## EXERCISE
How many lines in the entries below contain "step"? Answer with the number only.

[Extracted records]
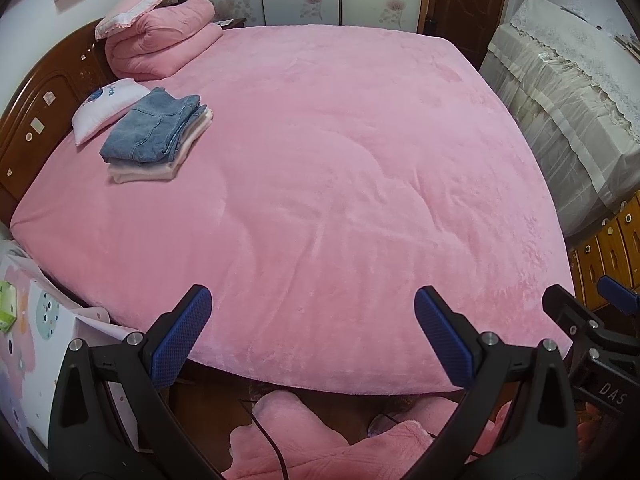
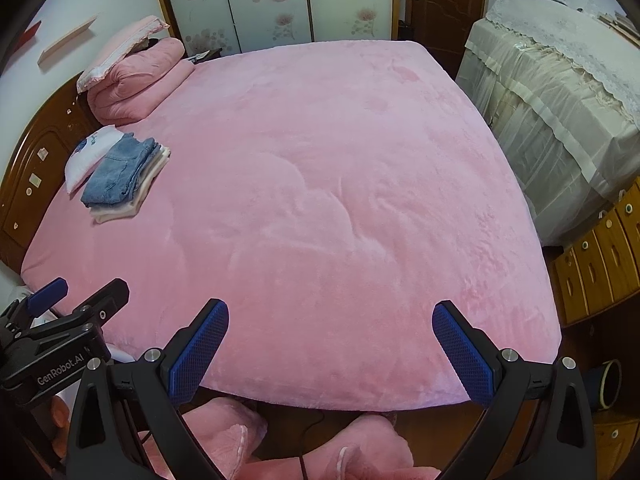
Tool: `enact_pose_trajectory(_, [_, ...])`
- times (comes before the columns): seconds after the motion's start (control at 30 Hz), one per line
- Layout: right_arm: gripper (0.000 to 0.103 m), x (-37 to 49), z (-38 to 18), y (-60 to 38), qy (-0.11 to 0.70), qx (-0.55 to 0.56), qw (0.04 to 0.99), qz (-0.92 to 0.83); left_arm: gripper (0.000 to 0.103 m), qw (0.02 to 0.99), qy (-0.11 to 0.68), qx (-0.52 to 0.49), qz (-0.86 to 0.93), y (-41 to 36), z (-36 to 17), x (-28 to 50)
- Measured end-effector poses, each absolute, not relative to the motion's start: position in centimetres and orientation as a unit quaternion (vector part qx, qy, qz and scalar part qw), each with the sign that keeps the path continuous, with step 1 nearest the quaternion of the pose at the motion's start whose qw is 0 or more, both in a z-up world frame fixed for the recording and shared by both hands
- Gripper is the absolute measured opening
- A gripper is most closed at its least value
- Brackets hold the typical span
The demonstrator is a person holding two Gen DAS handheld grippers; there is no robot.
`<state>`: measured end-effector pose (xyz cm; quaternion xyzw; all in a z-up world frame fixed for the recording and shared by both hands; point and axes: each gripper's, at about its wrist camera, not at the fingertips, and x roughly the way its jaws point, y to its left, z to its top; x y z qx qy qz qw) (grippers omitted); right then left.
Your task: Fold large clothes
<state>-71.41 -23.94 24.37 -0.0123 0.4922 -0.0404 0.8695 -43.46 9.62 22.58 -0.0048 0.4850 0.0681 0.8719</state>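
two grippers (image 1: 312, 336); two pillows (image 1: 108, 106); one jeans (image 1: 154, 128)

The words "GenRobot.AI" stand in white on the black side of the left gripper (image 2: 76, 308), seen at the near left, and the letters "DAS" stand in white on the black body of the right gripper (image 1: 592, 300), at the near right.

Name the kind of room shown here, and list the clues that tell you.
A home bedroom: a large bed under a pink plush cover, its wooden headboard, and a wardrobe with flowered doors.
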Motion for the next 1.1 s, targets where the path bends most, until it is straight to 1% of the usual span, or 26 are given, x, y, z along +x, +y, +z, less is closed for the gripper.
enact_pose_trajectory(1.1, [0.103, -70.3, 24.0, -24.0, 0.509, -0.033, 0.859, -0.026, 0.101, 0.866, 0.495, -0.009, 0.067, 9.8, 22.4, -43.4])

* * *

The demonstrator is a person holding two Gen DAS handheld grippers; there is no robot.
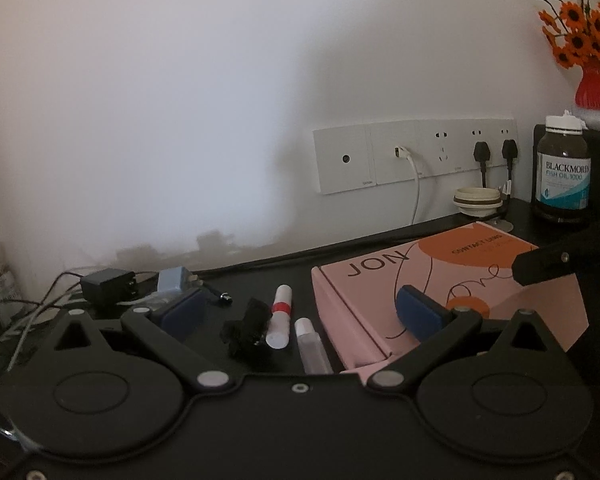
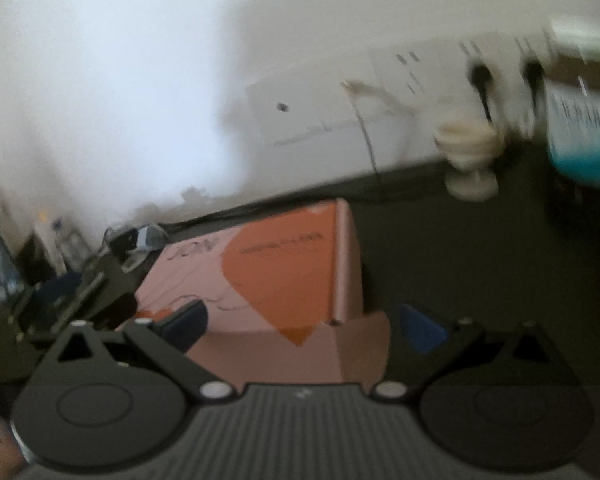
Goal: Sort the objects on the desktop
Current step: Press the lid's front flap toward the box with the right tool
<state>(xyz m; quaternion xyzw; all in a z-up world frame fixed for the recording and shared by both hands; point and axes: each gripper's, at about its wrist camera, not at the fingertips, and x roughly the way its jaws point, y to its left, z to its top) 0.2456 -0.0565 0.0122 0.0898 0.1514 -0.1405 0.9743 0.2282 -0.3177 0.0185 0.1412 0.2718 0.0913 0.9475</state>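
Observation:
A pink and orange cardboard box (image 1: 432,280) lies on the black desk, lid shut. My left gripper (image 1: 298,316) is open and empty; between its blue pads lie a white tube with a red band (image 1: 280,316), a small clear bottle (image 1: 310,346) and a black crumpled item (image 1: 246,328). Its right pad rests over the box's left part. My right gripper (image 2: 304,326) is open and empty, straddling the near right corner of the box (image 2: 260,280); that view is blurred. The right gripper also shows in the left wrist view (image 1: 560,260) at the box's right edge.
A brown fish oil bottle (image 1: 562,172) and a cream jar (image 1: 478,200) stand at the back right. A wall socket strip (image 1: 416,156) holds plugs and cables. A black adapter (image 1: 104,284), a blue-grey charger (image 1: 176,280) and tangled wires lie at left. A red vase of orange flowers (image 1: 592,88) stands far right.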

## RESPONSE AREA
2